**RECORDED INFORMATION:**
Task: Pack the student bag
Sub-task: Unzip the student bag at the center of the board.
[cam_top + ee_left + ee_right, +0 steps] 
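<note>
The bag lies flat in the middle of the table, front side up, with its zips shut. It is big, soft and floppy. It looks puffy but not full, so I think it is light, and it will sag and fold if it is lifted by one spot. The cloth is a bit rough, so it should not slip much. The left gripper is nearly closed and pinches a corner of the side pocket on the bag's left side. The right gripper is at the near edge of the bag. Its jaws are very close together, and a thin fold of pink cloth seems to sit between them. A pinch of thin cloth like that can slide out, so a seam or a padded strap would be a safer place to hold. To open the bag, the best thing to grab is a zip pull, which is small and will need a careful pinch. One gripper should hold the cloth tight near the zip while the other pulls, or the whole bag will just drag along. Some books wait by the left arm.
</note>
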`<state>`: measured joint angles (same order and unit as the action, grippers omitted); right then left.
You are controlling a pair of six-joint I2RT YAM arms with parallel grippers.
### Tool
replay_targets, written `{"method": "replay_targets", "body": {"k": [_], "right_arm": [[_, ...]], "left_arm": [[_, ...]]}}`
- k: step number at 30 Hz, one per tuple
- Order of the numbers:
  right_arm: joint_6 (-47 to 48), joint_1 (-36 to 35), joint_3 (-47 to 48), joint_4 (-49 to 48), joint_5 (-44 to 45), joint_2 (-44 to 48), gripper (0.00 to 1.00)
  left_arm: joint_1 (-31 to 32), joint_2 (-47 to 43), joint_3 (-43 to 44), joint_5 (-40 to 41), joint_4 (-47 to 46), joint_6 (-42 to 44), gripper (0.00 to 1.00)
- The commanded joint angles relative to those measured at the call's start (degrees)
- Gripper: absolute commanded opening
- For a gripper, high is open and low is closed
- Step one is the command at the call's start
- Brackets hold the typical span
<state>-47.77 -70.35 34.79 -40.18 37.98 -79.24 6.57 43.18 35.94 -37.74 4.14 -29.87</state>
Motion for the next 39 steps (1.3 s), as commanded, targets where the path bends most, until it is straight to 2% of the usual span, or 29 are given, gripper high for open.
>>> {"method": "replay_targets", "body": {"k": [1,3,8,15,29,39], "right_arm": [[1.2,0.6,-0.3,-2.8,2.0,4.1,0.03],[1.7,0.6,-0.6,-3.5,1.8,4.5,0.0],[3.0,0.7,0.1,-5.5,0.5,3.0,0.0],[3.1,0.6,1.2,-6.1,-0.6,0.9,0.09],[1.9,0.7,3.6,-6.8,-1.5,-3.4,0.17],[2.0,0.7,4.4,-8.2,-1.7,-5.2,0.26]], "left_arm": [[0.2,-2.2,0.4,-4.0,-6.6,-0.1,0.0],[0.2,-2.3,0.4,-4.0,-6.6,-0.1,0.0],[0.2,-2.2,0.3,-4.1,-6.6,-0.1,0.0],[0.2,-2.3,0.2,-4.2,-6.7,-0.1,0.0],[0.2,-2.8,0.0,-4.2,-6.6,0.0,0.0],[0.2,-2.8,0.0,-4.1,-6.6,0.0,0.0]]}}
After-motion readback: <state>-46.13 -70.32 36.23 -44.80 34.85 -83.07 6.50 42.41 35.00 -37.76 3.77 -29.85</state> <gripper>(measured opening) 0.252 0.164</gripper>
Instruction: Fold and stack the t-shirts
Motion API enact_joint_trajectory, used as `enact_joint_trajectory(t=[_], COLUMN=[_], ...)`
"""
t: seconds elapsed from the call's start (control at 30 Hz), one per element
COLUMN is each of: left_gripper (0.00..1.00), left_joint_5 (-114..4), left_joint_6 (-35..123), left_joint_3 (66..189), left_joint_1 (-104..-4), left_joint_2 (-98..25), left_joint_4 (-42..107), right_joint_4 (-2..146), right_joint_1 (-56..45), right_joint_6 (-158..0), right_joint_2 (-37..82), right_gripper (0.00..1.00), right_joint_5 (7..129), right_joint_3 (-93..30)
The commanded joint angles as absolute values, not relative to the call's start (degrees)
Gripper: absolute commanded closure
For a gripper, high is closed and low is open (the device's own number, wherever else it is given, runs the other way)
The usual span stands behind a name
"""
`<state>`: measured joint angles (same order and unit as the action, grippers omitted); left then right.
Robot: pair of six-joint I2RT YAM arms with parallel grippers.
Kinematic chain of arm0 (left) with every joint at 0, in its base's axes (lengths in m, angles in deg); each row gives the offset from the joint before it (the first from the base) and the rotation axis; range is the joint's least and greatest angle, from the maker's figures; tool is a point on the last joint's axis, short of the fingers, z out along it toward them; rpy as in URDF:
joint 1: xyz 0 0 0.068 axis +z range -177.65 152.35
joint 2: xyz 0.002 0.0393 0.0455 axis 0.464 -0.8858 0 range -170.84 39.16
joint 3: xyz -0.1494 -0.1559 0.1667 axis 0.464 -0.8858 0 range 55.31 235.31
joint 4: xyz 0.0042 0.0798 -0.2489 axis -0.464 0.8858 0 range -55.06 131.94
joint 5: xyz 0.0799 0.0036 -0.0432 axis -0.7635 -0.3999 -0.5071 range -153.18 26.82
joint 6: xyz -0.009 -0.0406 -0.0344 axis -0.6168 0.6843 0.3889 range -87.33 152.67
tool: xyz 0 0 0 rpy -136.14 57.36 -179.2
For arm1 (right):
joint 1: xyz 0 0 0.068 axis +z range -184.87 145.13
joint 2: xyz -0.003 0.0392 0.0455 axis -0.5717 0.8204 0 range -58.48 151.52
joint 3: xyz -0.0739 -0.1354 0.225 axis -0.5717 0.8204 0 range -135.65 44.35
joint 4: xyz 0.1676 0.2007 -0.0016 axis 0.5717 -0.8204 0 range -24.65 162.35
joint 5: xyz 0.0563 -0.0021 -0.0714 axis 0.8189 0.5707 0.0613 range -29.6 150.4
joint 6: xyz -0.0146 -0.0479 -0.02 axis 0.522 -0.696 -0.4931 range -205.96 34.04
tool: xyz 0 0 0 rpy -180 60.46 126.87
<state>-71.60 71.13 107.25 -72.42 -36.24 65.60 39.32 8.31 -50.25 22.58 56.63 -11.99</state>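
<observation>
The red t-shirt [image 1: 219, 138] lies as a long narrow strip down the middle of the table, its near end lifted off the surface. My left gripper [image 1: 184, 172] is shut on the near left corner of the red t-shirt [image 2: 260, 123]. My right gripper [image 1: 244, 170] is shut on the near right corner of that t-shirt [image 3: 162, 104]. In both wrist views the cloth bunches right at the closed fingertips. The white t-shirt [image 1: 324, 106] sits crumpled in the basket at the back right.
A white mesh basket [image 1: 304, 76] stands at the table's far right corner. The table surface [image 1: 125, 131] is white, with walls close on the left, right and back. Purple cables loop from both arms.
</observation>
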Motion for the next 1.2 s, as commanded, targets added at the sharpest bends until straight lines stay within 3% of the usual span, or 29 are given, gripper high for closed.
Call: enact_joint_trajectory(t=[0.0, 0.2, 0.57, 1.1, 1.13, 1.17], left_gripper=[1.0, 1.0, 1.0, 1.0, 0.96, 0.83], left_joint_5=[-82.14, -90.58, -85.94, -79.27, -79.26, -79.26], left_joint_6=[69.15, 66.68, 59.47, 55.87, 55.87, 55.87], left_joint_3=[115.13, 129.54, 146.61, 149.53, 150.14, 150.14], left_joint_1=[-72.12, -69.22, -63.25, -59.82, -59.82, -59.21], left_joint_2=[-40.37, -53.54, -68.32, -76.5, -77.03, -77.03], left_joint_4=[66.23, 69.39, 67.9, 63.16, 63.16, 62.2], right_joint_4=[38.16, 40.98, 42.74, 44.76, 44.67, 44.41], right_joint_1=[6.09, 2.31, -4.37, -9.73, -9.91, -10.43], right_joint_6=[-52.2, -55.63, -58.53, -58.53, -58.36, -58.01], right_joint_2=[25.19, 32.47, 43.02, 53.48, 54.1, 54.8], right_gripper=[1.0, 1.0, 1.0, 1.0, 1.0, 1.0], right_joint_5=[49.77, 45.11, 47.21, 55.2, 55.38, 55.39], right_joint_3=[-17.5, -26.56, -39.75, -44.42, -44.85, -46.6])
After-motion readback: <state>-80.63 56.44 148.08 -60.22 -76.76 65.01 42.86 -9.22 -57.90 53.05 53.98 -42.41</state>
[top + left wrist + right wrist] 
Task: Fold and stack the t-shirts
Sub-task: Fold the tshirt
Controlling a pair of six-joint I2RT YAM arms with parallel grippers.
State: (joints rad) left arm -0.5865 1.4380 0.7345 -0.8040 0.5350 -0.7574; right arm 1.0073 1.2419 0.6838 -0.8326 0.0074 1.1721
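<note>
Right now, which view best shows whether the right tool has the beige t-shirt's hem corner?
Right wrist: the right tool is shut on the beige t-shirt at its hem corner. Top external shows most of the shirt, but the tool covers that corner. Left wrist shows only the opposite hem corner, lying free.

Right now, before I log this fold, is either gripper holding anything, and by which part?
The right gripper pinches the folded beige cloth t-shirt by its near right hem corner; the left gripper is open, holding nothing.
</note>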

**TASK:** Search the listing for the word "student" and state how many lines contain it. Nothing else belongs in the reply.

**SOLUTION BELOW:** 2